I think it relates to capitalism, and the creation of value. (I’m getting all Marxist on your arses because I’m studying it right now.) Without going into elaborate detail, I think the Marxist notion of labour markets involving an unequal exchange is really important here, as well as the notion of a homogenisation of values across a commodity-producing sector. Capitalism rewards some workers over others, for producing things which are more conducive to its interests, in similar ways that patriarchy rewards women who comply with its interests (and of course, these are interconnected systems). It tends to mean a reproduction of those modes of activity over any given social space. I.e. women’s sexuality is homogenised into a set of repetitive forms — stereotypes.

But it doesn’t mean that women who do take up those positions of privilege are inherently bad for doing so, or that the solution — as some feminist strategies would have it — is to refuse those positions. ‘Reforming’ them is obviously rather problematic, since that process will be exploitative and unjust. The solution is for all women to organise together to work against the oppressive conditions faced by women, in all their different forms. And this is what women of colour seek when becoming involved in the women’s movement — it’s not about “jealousy” of white women’s privileges, or ressentiment towards them. Obviously this is an idealisation of the women’s movement(s), but I do want to outline an ideal here without compromising an oppositional stance towards the multiple forms of injustice that women face.

… so I guess what I mean when I sometimes tell male friends that they wouldn’t understand something because they’re men (which one friend tried to argue was “abusive”), I really have a point. There are so many things which are poorly understood in our society, but the “poor understanding” actually produces false forms of knowledge that are predicated on reproducing racist and sexist stereotypes which leave huge gaps in understanding. I write in this blog to sort those gaps out.

The Revolution Will Not Be Published

First of all, I have to sigh and restate my desire to get away from blogosphere conflicts that centre around white North American women. I consider the conflict itself a waste of time for me, since I don’t think I’m going to make a difference to the business of the US feminist blogosphere by contributing on white peoples’ blogs.

I am appropriating from this conflict a few specific issues which I want to address, because they caught my attention and jibed with a few other things I’ve been thinking about. But they do involve criticism of another blogger, who is being criticised for a few other things at the moment. If that hurts her feelings, well, ok.

I want to talk about the blogging v. book publishing and how the divergence between these two modes of communication reflects divergences in social justice work in general. My ideas about his have been informed by the work of Brownfemipower in writing about the nonprofit-industrial complex and blogging as a tool for liberation. (And yes, I’m referring to the Incite! Women of Color Against Violence anthology with a similar title, The Revolution Will Not Be Funded.)

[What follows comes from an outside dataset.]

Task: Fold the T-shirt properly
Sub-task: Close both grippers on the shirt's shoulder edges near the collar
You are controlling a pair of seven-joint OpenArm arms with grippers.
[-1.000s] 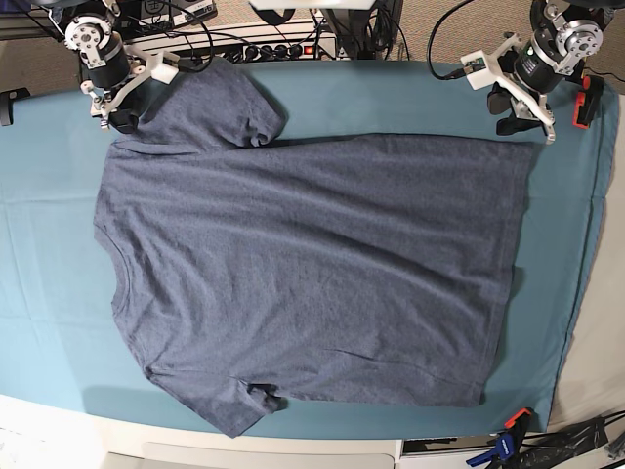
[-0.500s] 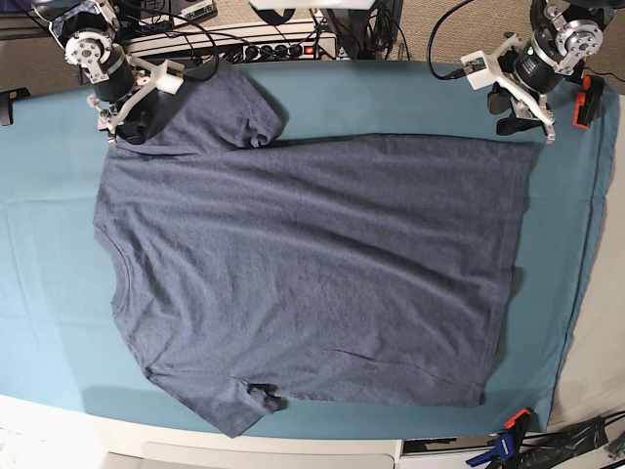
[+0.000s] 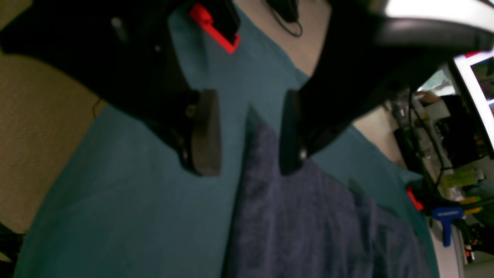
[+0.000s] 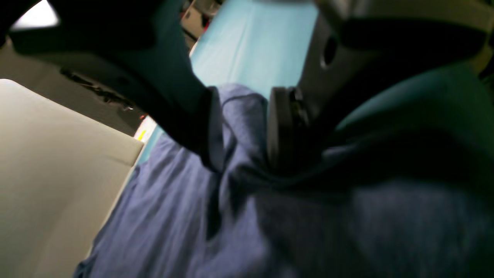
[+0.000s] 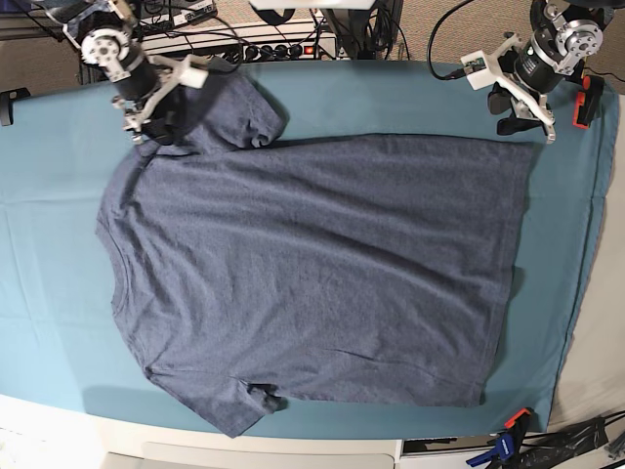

I guess my other deleted comment* from the Feministe thread is a good place to start:

I don’t buy that in the years of reading and commenting at Bfp’s blog, Amanda didn’t notice that Bfp was working on dealing with immigration as a feminist issue. I can remember, last year, Bfp blogging about every single issue that Marcotte mentions in her article. If Amanda wants credit for not being stupid, then she has to own up to paying attention to a blog she claims to read.

I also find the article in question highly bizarre since it doesn’t mention a single immigrant women’s/women of colour organisation which is working on the issues, despite Marcotte’s willingness to make ambiguous statements about the relevance of feminism and intersectionality. Returning to Jessica Hoffmann’s piece, it’s clear that the state of feminism is such that it’s women of colour who are the innovators and doing the most cutting-edge work. Hoffmann is one white woman who isn’t afraid to credit specific woc for that work. So why the disappearing act with woc in Marcotte’s article? Why do woc appear only as victims, but not the originators of the concept of intersectionality — one of the ideas which woc use to push for liberation?

It points to a common practice whereby white people render women of colour, especially radical woc activists, invisible. Where white women take credit for the innovations of woc. This is harmful to women of colour. It reduces the visibility of the resources which are out there, and it limits the growth of woc-initiated initiatives.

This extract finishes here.